Tag Archives: silver

The Woman Who Lived in My House

I knew that a woman named “Mrs. Rose” lived in my house in the middle of the nineteenth century, but nothing more about her: when I saw the name on the 1851 map that I featured on my last post my curiosity was piqued. So I took advantage of a free snow day yesterday and searched for some biographical details, which were not too difficult to find. I have a general disdain for genealogical work, but Mrs. Rose was so well-connected that at least an outline of her life came together pretty easily.

She was Harriet Paine Rose, born in 1779 to parents from two prominent Massachusetts families: the Paines of Worcester and the Ornes of Salem. Imagine being of her generation: she was born in the midst of the Revolutionary War and died on the eve of the Civil War, in 1860, right here in Salem (though not right here in my house, but that of her daughter’s, down Chestnut Street at #14).  Her father, William Paine, had come to Salem from Worcester to study medicine with the renown physician Dr. Edward Holyoke and presumably met Lois Orne, the youngest daughter of wealthy Salem merchant Timothy Orne, at some social occasion. There are two charming portraits of Harriet’s mother and aunt by Joseph Badger in the Worcester Museum of Art, and I can’t resist showing them here.

House Harriet's Mother

House Rebecca Orne Worcester Art

Lois Orne (Harriet’s mother), at 21 months and Rebecca Orne (Harriet’s aunt) at age nine by Joseph Badger, 1757, Collection of the Worcester Museum of Art.

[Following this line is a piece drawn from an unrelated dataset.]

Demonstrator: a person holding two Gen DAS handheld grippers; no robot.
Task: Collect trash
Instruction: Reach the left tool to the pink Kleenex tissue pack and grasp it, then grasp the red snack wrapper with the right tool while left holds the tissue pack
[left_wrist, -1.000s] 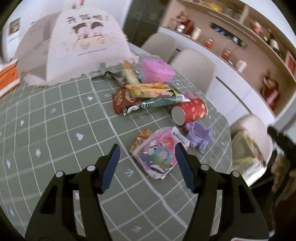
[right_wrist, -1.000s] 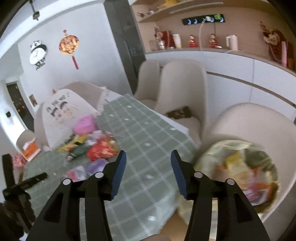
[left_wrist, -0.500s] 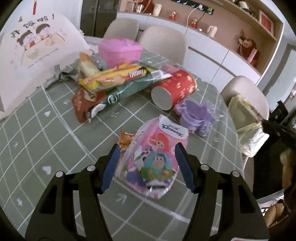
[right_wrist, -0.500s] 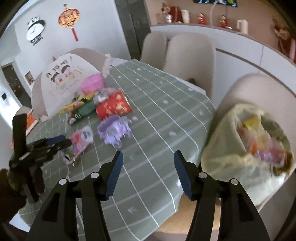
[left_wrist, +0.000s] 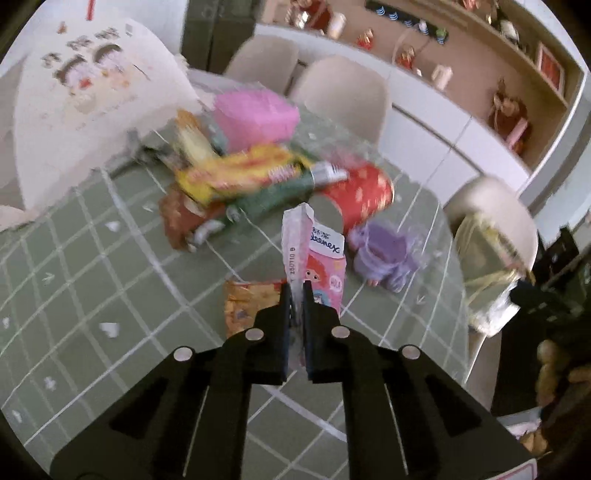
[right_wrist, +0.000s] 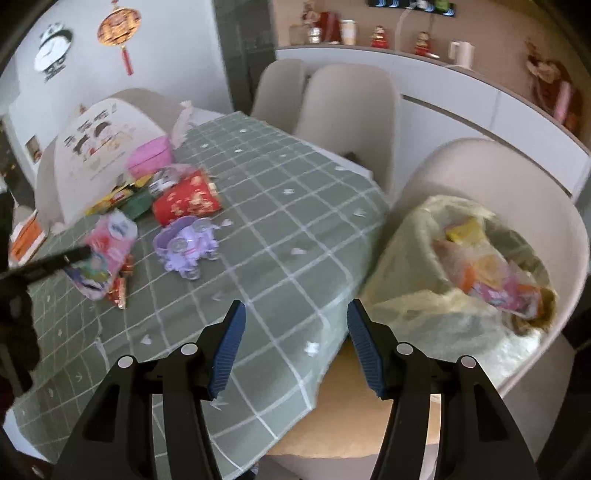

Lois and William were married in Salem in 1773, with Miss Orne’s dowry receiving considerable attention: an extravagant silver tea service made by Paul Revere, his largest private commission. This was a service that “attested alike to the solidarity of her fortune and lustre of her descent”. Quite ironic, as a year after their wedding the Paines decamped to Britain, as William was a Loyalist!  There he completed his medical education and was successively appointed an apothecary and surgeon to the British army. The family was stationed first at Newport, Rhode Island (where Harriet was born in 1779) and later at Halifax, Nova Scotia, where they remained, as exiles, after the Revolutionary War.

Paine Silver

Paul Revere’s “Paine Service”, Collection of the Worcester Museum of Art.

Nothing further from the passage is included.